The company have made great films from our green lovable ogre to wanting our own night fury from how to train your dragon.




Nick Park
Nice park is a great stop motion animator, he is the creator of creature comforts which is hilarious and he is also famous for Wallace and Gromit, Chicken Run and Shawn the Sheep. Wallace and Gromit take a lot of time and effort to animate but that is what Nick Park loves doing , the movie Curse of the Ware-rabbit was a great success and only goes to show even if the clay is small you can still make a great movie out of it.




The television show that I have chosen is Creature comforts because it is a fully animated interview and the things that the creatures say is hilarious.



For my movie I have chosen the movie Coraline, it was directed by Tim Burton which means the movie may be for children but it will always have something either creepy or scary.

For the advert I have chosen the Sony Bravia advert as it was filmed in new York and took ages to make as they required a lot of clay to make every single bunny.



Here is how it was made


Music videos can be made in many ways but there are some music video's that look brilliant and there are some artists that wanted their music videos in stop motion animation, here is an example


The animated mouth action on gilded front woman Dede Wegg-Prosser reminds me a little bit of South Park, don’t you think? A production team shot “You Came Out” over two days, using 4,816 still images.

Channel Idents
Channel Idents are what pop up every once and a while to remind us what channel we are watching, for example, channel four will have houses in the shape of a four , BBC 3 will have comedy since its a comedy channel.








Webisodes
A webisode is a series of episode you can only watch online , they are not turned into movies or seen on television and only aired online or on you tube. An example is Don't Hug Me I'm Scared.

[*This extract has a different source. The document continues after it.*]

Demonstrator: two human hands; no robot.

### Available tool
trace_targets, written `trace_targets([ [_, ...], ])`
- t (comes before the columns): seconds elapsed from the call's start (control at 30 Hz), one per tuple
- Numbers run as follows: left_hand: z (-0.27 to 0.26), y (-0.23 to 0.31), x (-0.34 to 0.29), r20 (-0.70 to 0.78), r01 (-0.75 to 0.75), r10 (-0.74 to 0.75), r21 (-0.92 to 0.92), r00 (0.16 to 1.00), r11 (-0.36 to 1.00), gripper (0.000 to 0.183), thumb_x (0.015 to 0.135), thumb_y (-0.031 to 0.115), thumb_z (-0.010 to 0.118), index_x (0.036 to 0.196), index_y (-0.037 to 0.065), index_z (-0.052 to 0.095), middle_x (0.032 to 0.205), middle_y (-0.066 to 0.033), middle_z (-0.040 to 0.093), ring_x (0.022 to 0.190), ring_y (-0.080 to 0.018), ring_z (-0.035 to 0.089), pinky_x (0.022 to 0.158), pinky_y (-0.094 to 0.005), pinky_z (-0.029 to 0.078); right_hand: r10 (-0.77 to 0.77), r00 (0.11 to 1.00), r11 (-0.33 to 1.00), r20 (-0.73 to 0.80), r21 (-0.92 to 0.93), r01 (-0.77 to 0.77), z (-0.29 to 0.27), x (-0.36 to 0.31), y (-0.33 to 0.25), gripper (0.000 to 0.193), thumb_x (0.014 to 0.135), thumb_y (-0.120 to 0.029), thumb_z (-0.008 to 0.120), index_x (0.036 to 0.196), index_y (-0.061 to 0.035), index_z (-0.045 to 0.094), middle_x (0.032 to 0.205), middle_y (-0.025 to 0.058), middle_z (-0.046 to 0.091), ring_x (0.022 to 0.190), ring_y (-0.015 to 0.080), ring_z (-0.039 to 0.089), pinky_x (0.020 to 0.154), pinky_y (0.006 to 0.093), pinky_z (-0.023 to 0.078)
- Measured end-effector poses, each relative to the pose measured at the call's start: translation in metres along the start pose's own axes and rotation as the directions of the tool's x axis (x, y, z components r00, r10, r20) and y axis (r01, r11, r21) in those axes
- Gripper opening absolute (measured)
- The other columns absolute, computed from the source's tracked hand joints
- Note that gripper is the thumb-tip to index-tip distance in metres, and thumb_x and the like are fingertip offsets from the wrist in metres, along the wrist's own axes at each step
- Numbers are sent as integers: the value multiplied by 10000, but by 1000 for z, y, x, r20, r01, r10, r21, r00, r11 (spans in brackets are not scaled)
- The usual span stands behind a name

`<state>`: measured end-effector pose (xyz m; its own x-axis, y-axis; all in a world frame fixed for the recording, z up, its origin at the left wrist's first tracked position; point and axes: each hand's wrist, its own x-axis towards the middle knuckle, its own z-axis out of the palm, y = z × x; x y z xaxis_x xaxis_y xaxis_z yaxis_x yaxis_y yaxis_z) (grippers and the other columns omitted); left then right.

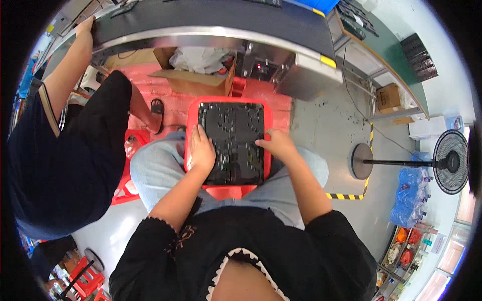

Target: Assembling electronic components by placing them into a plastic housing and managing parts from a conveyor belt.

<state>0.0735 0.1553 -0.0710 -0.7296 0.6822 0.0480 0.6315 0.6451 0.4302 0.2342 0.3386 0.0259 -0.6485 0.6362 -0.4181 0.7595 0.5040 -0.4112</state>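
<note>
A rectangular black moulded plastic panel [231, 135], with rows of small raised shapes and slots, lies flat on a red plastic stool [193, 108] between my knees. My left hand [202, 153] rests on the panel's left side, its fingers stretched out and pointing away from me. At the right edge is my right hand [277, 144], its fingers bent and pressed together, the fingertips over the panel. Whether a small piece sits in those fingertips cannot be made out.
A conveyor belt [211, 17] with a metal side rail runs across the far side. Under it stands an open cardboard box [196, 83] holding clear plastic bags. A person [65, 165] sits close on my left. On the right stands a black fan [449, 161].
</note>
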Motion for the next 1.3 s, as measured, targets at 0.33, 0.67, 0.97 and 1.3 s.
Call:
trace_targets([
  [0.33,-185,124,142,-540,-543,342,-269,769,795,433,858,157,597,1235,-8,461,1190,-212,495,1118,-374,474,975,-422,370,-625,554,780,-550,-471,413,-297,160,-26,623,792,-172,655,1356,-87,403,1415,170,361,1322,299,331,1081,366,281],
  [0.67,-182,198,338,-234,116,-47,288,971,951,1103,653,765,567,1401,0,298,1349,-280,404,1252,-402,408,963,-637,296,-340,796,868,-501,-493,60,-324,133,-48,303,700,-269,718,873,-25,668,872,164,656,875,306,639,767,422,492],
  [0.97,-214,195,276,-201,-147,184,184,962,972,653,652,466,702,1062,-29,587,1042,-201,612,1010,-345,575,865,-443,447,-174,952,893,-252,368,260,-149,-27,-54,388,825,-301,666,662,23,530,582,38,458,587,101,417,537,309,372],
  [1.3,-212,76,102,-333,-657,628,30,704,753,883,609,272,772,1343,2,362,1274,-222,433,1173,-382,424,1004,-447,349,0,967,880,-254,460,121,66,20,-13,378,943,-301,425,772,8,559,708,199,607,726,384,596,676,470,436],
])
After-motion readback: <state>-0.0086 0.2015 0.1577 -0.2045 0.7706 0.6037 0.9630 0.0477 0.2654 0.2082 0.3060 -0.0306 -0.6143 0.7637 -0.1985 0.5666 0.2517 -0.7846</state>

For the last part of the history of animation, I will give two short paragraphs on who is stop motion animation for and what does the future hold for stop motion animation.

I think that stop motion animation is for everyone, it can be for adults and children, examples of the movies for children is Coraline and Wallace and gromit curse of the ware rabbit , everyone knows who they are and there creator Nick Park while an adult film with stop motion animation is King Kong (1933)

I think that the future holds a lot for stop motion animation as we are getting more into the technology age which means we will come up with more idea's for stop motion animation and to make it look great, we could even make an idea of speeding up the process of how long it takes to film.